Et il ajoute plus loin : « Les noms d'auteur et compositeur appliqués aux femmes avec une terminaison masculine sont pour elles une injure véritable et semblent précisément indiquer cette interdiction qui a si fort choqué M. Bourges, et l'habitude inconvenante de regarder le talent chez la femme comme un véritable phénomène ».

Admirons au passage la lucidité et la pensée pionnière d’Adrien de La Fage, qui fournit par ailleurs dans son article ce qui pourrait bien être la première étude sur Francesca Caccini.

La France semble en tout cas avoir eu des problèmes avec le mot compositrice. Un exemple : une critique très élogieuse de Robert Schumann parue en Allemagne en 1836 au sujet d'une œuvre pour piano de Louise Farrenc, fut publiée en traduction française dans la Biographie universelle des musiciens de François-Joseph Fétis avec un simple « musicienne » pour rendre le « Componistin » que Schumann avait utilisé.

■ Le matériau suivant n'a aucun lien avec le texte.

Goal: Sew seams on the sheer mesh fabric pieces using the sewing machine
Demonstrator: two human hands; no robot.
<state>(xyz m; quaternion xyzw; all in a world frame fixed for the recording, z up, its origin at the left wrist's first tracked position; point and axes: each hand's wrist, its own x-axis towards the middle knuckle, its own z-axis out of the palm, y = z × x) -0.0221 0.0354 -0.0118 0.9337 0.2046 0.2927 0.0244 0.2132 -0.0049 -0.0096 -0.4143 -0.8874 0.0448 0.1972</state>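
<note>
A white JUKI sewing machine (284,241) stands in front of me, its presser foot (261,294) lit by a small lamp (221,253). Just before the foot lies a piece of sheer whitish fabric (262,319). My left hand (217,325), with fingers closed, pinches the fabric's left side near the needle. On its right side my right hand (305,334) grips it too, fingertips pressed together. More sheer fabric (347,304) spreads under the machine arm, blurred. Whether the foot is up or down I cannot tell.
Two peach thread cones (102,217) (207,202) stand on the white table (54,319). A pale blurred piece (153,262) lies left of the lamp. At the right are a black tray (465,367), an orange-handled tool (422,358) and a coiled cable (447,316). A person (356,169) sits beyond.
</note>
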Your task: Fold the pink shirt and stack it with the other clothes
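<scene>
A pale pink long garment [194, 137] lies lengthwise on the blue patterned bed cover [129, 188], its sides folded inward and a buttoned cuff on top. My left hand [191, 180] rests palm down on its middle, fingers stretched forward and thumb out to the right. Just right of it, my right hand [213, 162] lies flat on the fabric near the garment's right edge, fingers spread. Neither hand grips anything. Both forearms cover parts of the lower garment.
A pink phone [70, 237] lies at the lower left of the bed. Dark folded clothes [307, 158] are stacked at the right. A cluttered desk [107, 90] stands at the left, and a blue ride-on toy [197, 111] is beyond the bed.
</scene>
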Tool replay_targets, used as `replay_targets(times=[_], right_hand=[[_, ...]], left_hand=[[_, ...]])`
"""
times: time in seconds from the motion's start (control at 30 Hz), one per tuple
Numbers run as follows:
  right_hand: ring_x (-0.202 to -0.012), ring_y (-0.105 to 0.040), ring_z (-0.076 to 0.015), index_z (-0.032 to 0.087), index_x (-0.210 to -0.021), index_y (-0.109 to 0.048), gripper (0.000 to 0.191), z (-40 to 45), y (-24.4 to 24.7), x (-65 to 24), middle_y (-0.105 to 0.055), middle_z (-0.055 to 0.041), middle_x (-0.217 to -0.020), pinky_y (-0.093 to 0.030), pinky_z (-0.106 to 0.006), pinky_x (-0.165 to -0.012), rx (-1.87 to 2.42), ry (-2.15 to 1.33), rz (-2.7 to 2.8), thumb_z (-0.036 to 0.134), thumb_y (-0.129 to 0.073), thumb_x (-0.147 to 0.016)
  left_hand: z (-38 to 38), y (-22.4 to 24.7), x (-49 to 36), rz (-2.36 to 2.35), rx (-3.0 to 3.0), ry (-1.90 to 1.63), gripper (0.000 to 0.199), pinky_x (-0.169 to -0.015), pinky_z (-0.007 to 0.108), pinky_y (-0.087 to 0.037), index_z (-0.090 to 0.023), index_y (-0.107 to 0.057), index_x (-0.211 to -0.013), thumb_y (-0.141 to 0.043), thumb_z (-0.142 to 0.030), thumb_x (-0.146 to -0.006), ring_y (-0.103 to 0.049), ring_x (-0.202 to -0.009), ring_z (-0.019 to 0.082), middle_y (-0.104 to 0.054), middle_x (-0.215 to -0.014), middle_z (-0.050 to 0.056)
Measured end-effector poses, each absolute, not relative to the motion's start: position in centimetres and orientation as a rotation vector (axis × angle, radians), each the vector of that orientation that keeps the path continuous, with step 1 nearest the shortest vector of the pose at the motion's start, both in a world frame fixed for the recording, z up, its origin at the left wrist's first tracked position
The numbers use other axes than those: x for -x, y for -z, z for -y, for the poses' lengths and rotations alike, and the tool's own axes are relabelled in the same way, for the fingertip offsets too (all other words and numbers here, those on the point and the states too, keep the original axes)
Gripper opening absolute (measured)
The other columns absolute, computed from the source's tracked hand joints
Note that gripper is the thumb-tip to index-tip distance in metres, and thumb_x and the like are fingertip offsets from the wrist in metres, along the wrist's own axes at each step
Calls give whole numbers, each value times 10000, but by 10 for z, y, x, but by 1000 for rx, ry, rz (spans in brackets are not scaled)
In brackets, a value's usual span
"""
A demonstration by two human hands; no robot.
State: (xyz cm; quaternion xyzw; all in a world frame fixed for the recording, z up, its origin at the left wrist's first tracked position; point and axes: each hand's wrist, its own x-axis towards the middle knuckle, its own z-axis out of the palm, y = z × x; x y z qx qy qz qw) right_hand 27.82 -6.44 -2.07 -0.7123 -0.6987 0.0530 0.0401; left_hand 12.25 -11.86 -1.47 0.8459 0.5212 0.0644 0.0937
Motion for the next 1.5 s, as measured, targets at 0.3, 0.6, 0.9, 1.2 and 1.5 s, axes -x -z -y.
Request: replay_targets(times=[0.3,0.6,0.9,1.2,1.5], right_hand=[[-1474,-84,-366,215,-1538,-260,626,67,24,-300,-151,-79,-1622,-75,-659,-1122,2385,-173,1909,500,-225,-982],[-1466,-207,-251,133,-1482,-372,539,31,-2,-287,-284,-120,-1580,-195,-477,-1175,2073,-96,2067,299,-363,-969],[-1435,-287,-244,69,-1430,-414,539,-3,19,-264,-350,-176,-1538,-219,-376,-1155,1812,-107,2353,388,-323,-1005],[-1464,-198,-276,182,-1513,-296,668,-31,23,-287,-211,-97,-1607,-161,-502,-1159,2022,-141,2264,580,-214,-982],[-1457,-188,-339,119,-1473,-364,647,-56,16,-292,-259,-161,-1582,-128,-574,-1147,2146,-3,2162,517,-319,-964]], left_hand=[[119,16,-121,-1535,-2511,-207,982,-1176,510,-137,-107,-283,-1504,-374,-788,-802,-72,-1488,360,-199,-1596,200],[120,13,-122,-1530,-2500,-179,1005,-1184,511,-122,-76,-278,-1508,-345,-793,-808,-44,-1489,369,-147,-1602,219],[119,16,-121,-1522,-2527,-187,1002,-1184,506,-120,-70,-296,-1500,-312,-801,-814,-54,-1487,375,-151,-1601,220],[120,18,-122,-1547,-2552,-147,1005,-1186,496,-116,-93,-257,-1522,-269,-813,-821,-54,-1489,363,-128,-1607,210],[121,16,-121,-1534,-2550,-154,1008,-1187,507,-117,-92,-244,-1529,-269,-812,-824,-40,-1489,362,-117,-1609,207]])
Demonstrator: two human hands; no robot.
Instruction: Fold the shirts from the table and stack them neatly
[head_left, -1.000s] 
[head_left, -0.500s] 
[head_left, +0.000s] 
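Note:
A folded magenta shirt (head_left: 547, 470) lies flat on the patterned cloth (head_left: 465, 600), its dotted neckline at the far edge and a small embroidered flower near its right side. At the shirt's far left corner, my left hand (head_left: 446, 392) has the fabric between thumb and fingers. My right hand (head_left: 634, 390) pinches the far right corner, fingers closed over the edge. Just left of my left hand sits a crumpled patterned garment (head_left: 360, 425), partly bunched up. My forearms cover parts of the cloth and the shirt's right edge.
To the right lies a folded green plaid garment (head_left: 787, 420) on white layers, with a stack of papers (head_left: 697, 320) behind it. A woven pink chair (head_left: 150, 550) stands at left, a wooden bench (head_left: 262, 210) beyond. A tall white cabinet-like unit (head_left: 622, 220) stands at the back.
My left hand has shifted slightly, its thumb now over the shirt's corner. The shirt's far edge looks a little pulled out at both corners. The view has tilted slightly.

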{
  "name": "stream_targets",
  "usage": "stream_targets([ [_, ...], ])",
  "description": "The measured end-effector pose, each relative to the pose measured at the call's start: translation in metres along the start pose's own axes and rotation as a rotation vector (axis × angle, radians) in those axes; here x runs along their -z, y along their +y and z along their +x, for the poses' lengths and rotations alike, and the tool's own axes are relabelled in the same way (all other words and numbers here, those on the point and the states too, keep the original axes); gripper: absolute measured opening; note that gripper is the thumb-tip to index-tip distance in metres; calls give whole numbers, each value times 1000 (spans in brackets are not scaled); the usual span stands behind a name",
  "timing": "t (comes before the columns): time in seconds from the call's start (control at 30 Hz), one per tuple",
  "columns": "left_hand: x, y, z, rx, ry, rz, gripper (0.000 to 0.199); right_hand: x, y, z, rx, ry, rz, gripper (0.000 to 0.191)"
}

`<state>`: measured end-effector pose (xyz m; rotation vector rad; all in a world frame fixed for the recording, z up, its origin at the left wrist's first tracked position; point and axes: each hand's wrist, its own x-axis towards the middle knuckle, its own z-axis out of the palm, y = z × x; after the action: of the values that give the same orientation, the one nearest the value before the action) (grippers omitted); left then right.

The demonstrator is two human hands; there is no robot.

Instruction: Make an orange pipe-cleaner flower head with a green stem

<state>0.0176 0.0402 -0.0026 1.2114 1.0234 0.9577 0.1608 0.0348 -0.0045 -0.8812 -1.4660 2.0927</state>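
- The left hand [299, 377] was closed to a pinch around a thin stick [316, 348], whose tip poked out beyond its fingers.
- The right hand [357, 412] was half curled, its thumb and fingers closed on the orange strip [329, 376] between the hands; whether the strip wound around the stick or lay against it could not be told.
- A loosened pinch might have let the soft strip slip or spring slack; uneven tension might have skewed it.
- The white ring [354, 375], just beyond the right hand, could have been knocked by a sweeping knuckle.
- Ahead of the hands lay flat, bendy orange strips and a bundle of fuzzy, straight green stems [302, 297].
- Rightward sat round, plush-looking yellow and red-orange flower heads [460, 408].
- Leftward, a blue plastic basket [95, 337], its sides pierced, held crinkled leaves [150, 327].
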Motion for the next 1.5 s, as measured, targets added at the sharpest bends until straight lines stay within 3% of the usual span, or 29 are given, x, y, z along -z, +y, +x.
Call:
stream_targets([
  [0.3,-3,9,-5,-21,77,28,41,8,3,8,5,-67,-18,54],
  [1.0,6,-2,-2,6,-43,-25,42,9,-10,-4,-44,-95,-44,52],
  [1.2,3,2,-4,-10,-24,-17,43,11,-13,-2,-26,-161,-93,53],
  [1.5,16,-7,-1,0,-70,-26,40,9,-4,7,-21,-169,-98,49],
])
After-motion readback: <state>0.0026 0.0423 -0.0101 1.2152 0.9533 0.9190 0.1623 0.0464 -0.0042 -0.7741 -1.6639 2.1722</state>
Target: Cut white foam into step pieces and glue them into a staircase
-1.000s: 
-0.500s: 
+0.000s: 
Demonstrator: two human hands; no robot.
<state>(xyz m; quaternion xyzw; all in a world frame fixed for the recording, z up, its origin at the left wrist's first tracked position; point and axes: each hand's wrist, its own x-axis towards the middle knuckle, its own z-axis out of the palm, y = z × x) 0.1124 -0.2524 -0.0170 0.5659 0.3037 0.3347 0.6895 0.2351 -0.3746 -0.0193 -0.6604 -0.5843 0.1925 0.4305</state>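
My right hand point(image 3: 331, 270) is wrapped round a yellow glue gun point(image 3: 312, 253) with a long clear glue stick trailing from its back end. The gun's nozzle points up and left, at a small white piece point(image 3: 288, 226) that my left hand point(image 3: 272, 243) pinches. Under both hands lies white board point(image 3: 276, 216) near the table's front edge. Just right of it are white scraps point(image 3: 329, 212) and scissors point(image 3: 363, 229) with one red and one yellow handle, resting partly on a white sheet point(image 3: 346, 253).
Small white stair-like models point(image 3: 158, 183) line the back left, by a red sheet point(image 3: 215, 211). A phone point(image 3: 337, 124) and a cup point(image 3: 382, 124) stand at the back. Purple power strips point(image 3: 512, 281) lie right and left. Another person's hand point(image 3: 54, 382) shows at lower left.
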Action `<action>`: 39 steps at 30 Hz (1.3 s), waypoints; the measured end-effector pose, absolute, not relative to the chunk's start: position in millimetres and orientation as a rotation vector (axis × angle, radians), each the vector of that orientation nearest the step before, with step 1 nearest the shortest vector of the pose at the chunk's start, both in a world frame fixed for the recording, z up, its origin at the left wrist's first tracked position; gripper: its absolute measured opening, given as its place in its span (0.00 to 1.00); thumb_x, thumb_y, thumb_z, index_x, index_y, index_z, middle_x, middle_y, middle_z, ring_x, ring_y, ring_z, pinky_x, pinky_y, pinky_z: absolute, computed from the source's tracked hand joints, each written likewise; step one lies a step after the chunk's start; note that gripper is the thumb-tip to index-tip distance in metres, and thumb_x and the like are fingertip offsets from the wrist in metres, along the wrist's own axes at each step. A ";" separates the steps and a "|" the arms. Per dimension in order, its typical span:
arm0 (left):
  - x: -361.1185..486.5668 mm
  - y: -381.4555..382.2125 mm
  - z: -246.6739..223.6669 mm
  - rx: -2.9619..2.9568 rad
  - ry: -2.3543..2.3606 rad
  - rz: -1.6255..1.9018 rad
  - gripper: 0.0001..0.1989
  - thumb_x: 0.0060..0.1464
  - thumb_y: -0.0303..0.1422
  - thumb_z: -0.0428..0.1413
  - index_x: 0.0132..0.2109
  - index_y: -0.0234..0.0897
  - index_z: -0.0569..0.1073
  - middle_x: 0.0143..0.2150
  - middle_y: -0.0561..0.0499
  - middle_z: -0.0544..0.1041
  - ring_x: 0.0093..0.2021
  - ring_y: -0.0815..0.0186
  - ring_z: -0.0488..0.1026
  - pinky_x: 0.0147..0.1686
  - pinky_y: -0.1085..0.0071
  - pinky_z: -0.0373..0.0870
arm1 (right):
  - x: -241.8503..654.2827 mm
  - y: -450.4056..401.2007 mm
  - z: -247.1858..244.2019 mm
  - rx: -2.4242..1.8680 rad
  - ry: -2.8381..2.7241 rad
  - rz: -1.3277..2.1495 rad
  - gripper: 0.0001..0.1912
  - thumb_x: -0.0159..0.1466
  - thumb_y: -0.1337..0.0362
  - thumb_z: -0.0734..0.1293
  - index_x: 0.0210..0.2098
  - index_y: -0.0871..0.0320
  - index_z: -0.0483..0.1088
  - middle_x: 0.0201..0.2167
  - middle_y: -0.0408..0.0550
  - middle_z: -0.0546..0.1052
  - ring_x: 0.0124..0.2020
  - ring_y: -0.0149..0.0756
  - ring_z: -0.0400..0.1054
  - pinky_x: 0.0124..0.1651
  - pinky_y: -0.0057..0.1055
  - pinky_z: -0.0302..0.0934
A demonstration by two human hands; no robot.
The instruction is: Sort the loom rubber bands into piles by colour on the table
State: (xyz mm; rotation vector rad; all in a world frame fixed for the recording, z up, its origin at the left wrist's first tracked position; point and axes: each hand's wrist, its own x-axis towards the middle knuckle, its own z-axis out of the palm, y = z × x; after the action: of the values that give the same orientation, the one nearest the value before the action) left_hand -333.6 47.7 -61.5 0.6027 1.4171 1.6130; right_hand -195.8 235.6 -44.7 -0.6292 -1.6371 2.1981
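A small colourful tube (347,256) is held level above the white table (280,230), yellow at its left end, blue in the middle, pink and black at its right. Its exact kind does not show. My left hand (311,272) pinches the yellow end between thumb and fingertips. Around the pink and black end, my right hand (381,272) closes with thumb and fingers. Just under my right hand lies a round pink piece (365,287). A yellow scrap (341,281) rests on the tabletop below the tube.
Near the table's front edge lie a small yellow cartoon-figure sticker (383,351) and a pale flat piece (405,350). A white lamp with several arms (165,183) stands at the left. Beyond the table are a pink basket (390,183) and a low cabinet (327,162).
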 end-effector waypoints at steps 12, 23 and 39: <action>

C'est dans sa huitième édition (1932-1935) que le Dictionnaire de l'Académie Française adoptera le terme pour désigner les compositrices de musique (cette information m’a été donnée par le Service du Dictionnaire). Notez que j'ai précisé « compositrices de musique », car compositrice était un mot courant de la langue française depuis longtemps, bien avant la consécration de Louise Farrenc : le mot désignait les compositrices d'imprimerie. Des femmes dont on ne sait pas grand chose et dont l'histoire n'est pas encore écrite.

1 commentaire:

  1. Bonjour , Florence
    Comme convenu, j'ai publié un compte-rendu avec photos sur mon blog, de
    l'excellente conférence -concert, dont vous nous avez gratifié(e) s le dimanche 10 mars, au musée des Beaux-Arts de Saint-Lô.
    J'espère avoir traduit fidèlement vos propos.Cet article sera repris dans notre revue "Du haut des Remparts"à une date non fixée.

    Si les photos vous intéressent, vous pouvez en disposer.

    http://photograff.blogspot.fr/2013/03/muses-non-creatrices.html

    Encore merci , à vous et à Jeanne-Marie Golse pour cette belle contribution à la journée pour la défense des droits des femmes.